But the lawyer for the tribunal's complaints assessment committee Kate Lawson-Bradshaw said the teacher should be censured for serious misconduct because there was no imminent threat that either the boys or anyone else would be hurt.
The case is seen as a test of new rules on physical restraint issued to schools in 2016.
Names of the teacher, students and the school are all suppressed at least until the tribunal issues its decision.
The teacher told the tribunal that one of the boys, Student B, had recently been transferred from another residential facility with instructions to the school's staff that he must not be allowed to contact certain people he knew in the city.
The other boy, Student A, had a history of "getting into situations where his own safety was at risk and where he put others at risk".
"He had actually returned from weekends so badly bruised in the face that I had him checked by the doctor because I suspected a broken eye socket," the teacher said.
"He absconded at weekends from his home and connected with local street kids.
"Although I did attempt to restrain him so that he couldn't abscond, my main concern was for the child that he was attempting to get to [another part of the city]. To be perfectly honest about it, Student A was prospecting Student B, being from a gang background."
He said the school tried to prevent Student A from taking Student B out of the school by sending Student A home for the weekend one day early.
But Student A misinterpreted this as a decision to expel him, and ran to look for Student B saying he intended to take the boy with him.
The teacher said he tried to "de-escalate" the situation by coaxing Student A into his classroom, telling him that Student B would be there.
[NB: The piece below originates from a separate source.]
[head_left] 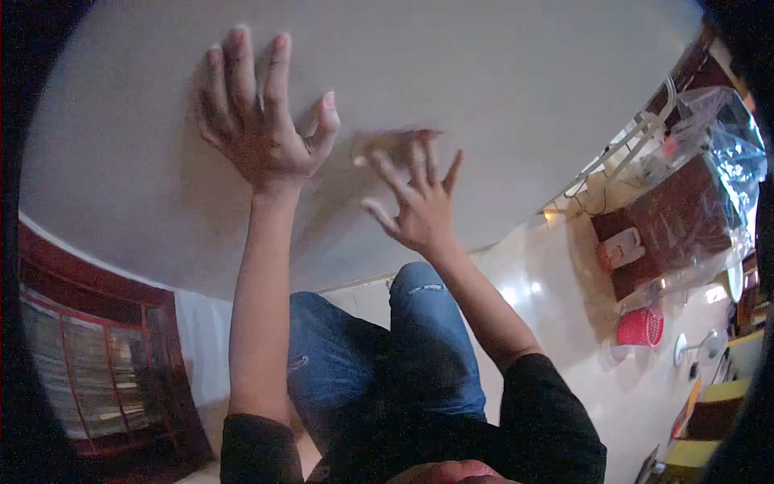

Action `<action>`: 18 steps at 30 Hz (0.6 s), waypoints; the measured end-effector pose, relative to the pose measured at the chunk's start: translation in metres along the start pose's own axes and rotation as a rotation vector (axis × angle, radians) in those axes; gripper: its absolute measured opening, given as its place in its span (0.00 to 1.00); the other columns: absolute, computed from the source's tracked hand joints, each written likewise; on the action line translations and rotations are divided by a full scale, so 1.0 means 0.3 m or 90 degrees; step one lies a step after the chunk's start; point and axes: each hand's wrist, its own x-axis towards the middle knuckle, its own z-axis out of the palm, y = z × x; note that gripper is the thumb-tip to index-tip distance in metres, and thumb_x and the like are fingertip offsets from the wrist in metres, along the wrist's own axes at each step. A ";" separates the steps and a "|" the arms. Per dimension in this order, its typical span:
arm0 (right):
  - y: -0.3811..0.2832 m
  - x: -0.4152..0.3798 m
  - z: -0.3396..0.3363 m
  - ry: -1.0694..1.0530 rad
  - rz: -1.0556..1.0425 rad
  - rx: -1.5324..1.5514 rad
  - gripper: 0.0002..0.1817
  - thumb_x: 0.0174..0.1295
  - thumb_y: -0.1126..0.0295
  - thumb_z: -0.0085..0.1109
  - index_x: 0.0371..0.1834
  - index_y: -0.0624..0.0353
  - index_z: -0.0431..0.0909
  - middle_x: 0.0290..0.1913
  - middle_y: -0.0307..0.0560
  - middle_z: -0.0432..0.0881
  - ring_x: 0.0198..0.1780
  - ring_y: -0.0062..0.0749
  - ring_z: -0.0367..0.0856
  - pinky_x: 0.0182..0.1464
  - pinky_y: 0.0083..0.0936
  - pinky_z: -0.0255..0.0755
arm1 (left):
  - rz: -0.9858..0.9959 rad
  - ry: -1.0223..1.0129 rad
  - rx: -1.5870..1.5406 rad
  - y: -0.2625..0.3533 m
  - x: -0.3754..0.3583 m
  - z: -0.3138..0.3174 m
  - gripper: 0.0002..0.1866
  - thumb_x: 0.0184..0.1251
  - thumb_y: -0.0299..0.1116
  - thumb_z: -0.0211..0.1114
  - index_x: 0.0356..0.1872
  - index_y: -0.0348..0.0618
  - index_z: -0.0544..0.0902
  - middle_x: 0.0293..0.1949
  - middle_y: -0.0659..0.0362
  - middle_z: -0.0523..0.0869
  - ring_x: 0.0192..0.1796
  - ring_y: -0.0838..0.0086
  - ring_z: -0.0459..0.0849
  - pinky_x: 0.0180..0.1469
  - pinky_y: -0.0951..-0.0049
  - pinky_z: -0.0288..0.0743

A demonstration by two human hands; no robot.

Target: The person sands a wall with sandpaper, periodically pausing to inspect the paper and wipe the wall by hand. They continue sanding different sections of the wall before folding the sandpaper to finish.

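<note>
My left hand (266, 129) is raised with its fingers spread wide, on or just in front of a pale, smooth wall (484, 73). My right hand (419, 202) is lower and to the right, also with its fingers apart and nothing in its grasp. Just beyond the right fingertips, a small blurred brownish thing with a dark upper edge (395, 139) shows against the wall; its kind cannot be made out. Whether either palm presses on the surface is hidden. Both hands cast soft shadows.
My jeans-clad knees (419, 315) are bent below the hands, close to the wall. At left is a red-framed window (105, 363). On the right are a plastic-covered brown piece of furniture (677, 210), a pink basket (641, 327), a white fan (709, 347) and shiny floor tiles (532, 298).
</note>
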 end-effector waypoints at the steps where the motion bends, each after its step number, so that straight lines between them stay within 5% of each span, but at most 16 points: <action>1: 0.012 -0.004 0.002 -0.026 -0.026 -0.035 0.36 0.63 0.36 0.51 0.72 0.40 0.68 0.77 0.57 0.55 0.81 0.52 0.39 0.71 0.71 0.12 | -0.004 -0.007 0.011 0.005 -0.002 -0.004 0.34 0.65 0.56 0.54 0.72 0.60 0.67 0.73 0.54 0.66 0.74 0.53 0.62 0.71 0.45 0.48; 4: 0.073 0.101 -0.032 0.040 0.056 -0.060 0.34 0.63 0.35 0.49 0.70 0.36 0.71 0.77 0.55 0.56 0.81 0.49 0.40 0.71 0.70 0.12 | -0.005 -0.011 0.026 0.001 0.003 -0.008 0.34 0.65 0.56 0.55 0.72 0.59 0.67 0.73 0.54 0.65 0.74 0.52 0.62 0.71 0.44 0.49; 6: 0.095 0.200 -0.058 0.408 0.338 0.286 0.34 0.63 0.33 0.47 0.69 0.33 0.71 0.78 0.51 0.56 0.81 0.48 0.42 0.71 0.71 0.12 | -0.001 -0.004 0.029 0.007 0.000 -0.013 0.34 0.65 0.56 0.55 0.72 0.59 0.67 0.74 0.54 0.65 0.74 0.52 0.62 0.71 0.44 0.49; 7: 0.081 0.192 -0.045 0.410 0.335 0.292 0.34 0.63 0.33 0.47 0.69 0.33 0.71 0.78 0.51 0.56 0.81 0.48 0.42 0.71 0.71 0.12 | -0.013 -0.024 0.038 0.015 -0.003 -0.016 0.33 0.66 0.55 0.54 0.72 0.59 0.67 0.74 0.54 0.65 0.74 0.52 0.61 0.71 0.44 0.48; 9: 0.011 0.132 -0.017 0.140 0.066 0.011 0.34 0.64 0.34 0.44 0.72 0.31 0.67 0.78 0.51 0.55 0.81 0.48 0.43 0.71 0.69 0.12 | -0.002 -0.037 0.039 0.015 -0.003 -0.017 0.32 0.67 0.54 0.54 0.72 0.59 0.67 0.74 0.54 0.64 0.74 0.52 0.60 0.71 0.44 0.48; 10: -0.011 0.113 -0.024 0.157 0.070 0.016 0.34 0.64 0.34 0.44 0.72 0.31 0.67 0.78 0.51 0.55 0.81 0.48 0.43 0.71 0.69 0.12 | -0.007 -0.038 0.028 0.010 -0.009 -0.017 0.31 0.68 0.52 0.53 0.72 0.59 0.67 0.74 0.54 0.64 0.75 0.53 0.60 0.72 0.45 0.47; 12: -0.015 0.090 -0.040 -0.024 -0.187 -0.041 0.34 0.66 0.36 0.45 0.74 0.31 0.63 0.79 0.53 0.54 0.81 0.49 0.41 0.72 0.67 0.12 | -0.008 -0.030 0.022 0.004 -0.012 -0.017 0.30 0.69 0.51 0.52 0.72 0.59 0.67 0.75 0.54 0.63 0.75 0.54 0.59 0.72 0.45 0.46; 14: 0.052 0.184 -0.050 0.020 -0.158 -0.097 0.34 0.66 0.37 0.46 0.75 0.29 0.61 0.79 0.52 0.53 0.81 0.47 0.40 0.72 0.66 0.12 | -0.036 -0.067 0.038 0.011 -0.014 -0.028 0.29 0.71 0.48 0.51 0.72 0.59 0.67 0.75 0.55 0.63 0.76 0.55 0.58 0.73 0.45 0.44; 16: 0.067 0.310 -0.110 0.292 0.109 0.062 0.34 0.63 0.35 0.48 0.74 0.25 0.63 0.79 0.49 0.54 0.81 0.43 0.41 0.72 0.67 0.13 | -0.040 -0.069 0.042 0.012 -0.013 -0.031 0.28 0.71 0.48 0.50 0.72 0.59 0.67 0.75 0.55 0.63 0.76 0.55 0.57 0.73 0.46 0.44; 18: 0.062 0.334 -0.091 0.315 0.106 0.082 0.34 0.64 0.35 0.47 0.74 0.27 0.63 0.79 0.49 0.54 0.81 0.43 0.41 0.73 0.66 0.13 | -0.040 -0.067 0.039 0.016 -0.014 -0.036 0.28 0.72 0.48 0.49 0.72 0.60 0.67 0.75 0.56 0.63 0.77 0.55 0.57 0.74 0.46 0.43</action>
But when Student A got to the classroom and found it empty, he attempted to run and the teacher tried to restrain him.
The teacher said he tried to use a technique of Safe Crisis Management known as Upper Torso Assist.
But Paul Kennedy, who introduced Safe Crisis Management to New Zealand and trained teachers at the school in the techniques, said Upper Torso Assist required putting both hands around a person.
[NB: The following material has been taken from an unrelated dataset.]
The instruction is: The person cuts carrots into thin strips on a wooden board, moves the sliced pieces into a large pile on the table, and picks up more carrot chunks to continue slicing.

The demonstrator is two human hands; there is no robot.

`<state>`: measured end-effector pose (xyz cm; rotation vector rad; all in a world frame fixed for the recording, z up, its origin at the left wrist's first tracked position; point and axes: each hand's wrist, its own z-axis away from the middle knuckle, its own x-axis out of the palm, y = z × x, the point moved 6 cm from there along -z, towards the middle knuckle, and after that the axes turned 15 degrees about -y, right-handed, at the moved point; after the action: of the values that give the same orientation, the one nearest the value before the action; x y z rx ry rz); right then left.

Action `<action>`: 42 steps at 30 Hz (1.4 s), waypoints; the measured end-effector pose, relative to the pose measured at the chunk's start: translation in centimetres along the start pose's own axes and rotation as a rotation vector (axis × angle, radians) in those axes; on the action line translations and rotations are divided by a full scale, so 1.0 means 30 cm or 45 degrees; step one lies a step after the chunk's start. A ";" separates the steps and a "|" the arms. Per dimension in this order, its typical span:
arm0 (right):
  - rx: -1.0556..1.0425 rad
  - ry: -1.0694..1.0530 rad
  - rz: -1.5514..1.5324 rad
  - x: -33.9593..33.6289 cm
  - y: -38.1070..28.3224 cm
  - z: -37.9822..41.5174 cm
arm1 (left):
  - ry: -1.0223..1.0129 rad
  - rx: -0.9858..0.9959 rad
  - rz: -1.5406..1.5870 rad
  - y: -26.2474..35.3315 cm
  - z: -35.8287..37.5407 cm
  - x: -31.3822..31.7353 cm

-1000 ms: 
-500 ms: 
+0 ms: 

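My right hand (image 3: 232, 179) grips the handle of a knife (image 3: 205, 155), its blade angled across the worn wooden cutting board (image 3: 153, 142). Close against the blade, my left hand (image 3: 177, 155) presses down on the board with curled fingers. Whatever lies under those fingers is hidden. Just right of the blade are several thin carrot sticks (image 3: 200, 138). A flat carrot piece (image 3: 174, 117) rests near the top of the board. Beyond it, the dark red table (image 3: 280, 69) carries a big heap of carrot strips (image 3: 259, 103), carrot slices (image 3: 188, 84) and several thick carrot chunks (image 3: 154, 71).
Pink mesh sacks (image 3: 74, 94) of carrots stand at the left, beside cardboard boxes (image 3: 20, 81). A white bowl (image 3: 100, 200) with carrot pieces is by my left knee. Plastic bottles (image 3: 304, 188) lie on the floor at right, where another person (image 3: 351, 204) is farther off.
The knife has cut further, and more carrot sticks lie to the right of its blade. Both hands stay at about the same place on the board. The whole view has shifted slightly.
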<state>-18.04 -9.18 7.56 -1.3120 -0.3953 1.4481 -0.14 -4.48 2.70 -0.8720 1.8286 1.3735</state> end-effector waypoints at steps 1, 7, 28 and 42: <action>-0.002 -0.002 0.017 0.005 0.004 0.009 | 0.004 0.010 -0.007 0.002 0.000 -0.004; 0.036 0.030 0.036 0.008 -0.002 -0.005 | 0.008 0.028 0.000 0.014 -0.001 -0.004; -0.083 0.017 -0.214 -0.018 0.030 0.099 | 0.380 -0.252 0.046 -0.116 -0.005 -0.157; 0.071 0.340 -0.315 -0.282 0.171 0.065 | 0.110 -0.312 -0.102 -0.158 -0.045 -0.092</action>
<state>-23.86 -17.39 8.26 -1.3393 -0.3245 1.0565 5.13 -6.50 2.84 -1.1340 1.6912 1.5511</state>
In this case, closed-circuit video footage of the incident, which was shown repeatedly in slow motion at the hearing, showed that the teacher held an iPad in one hand and a pen in the other throughout the incident.
Lawson-Bradshaw said the teacher should not have intervened physically at all because teachers were subject to the same law as other civilians, under which it is illegal to use violence except in self-defence or to prevent "imminent" harm to someone else.
"There was no justification for any form of restraint," she said. "There was really no other way to characterise this conduct but as serious misconduct."
Tribunal chairwoman Theodora Baker said the tribunal would issue a written decision in the next few weeks.